In “The End of Sex,” Donna Freitas examines how in the current, feverish sexual climate where the hookup is all important, an entire generation has become completely adrift from the concepts of meaningful, emotional intimacy. Here's an excerpt. Chapter One Hookup World: The What, the Why, the How, the Classic vs. the SerialHooking up, I would say, is anything involving kissing, touching, feel
Donna Freitas
TODAY
/ Source: TODAY books

In “The End of Sex,” Donna Freitas examines how in the current, feverish sexual climate where the hookup is all important, an entire generation has become completely adrift from the concepts of meaningful, emotional intimacy. Here's an excerpt.

Chapter One

Hookup World: The What, the Why, the How, the Classic vs. the Serial

Hooking up, I would say, is anything involving kissing, touching, feeling, or any kind of sexual activity. It could be as small as kissing someone for a few minutes, or as much as having sex with them.
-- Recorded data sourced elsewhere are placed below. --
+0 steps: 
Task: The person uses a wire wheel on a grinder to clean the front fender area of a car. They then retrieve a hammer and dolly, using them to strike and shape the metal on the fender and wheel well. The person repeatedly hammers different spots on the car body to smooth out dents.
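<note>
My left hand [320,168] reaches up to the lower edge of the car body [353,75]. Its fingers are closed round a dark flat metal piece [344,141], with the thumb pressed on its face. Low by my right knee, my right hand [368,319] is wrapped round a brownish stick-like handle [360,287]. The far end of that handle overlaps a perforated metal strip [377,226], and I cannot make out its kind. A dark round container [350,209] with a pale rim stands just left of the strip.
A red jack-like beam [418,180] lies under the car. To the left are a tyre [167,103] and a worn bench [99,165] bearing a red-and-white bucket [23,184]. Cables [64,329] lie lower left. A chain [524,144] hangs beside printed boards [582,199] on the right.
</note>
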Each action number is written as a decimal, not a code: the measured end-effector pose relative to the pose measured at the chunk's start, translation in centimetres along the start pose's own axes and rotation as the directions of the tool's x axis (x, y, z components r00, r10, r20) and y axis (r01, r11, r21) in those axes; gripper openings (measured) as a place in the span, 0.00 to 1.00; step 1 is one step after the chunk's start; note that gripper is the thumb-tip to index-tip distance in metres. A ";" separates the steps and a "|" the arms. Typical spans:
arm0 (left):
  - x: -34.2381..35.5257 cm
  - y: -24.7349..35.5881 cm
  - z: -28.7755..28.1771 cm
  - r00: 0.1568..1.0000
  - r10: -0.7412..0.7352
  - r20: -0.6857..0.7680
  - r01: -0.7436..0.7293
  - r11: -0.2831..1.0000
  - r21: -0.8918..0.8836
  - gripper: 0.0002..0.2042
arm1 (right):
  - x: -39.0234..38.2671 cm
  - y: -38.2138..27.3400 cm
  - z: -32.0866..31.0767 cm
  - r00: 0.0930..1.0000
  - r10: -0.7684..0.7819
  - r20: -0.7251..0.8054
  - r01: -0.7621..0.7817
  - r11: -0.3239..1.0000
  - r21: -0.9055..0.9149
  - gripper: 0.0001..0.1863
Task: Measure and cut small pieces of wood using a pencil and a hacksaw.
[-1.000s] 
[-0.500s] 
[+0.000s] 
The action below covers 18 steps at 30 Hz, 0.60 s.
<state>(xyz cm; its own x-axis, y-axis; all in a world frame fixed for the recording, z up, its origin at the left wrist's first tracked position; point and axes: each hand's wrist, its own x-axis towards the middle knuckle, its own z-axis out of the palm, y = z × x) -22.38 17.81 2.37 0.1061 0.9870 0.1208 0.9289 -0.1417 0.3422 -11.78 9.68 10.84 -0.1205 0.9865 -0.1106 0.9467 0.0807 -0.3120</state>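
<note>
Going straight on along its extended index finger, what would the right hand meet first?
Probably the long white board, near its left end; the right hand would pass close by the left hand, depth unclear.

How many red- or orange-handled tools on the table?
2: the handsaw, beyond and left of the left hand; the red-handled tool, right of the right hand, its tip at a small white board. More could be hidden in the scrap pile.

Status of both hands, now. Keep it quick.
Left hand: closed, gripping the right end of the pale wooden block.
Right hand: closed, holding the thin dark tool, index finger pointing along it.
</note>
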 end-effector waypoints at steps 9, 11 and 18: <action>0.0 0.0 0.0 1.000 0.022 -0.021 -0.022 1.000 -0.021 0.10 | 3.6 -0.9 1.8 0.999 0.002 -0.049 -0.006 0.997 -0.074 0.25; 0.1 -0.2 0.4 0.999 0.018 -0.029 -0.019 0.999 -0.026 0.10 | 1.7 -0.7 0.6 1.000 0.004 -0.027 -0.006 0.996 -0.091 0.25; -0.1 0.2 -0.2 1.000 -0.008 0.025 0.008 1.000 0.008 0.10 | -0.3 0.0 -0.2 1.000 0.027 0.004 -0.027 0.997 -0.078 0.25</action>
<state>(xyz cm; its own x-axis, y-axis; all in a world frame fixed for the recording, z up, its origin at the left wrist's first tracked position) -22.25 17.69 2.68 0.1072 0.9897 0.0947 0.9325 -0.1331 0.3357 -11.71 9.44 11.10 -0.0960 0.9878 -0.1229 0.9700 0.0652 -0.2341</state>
—JUNIOR MAN AT A PRIVATE -SECULAR UNIVERSITY

That’s not okay, like, in Hookup World.
—JUNIOR WOMAN AT A PUBLIC UNIVERSITY

There are no strings. You just do it, you’re done, and you can forget about it.
—FIRST -YEAR WOMAN AT A CATHOLIC COLLEGE

Clearly, a “hookup” today is not about getting together to go to the movies. But it isn’t necessarily a one-night stand, either. So many of us make assumptions about the term “hooking up” because we have heard it batted around on television, read about it in newspapers and magazines, or overheard our children discussing it. We rarely stop our hand-wringing long enough to define our terms. What is a “hookup”? How does a sexual encounter qualify as one, and what makes it different from those that would not be considered in the same light?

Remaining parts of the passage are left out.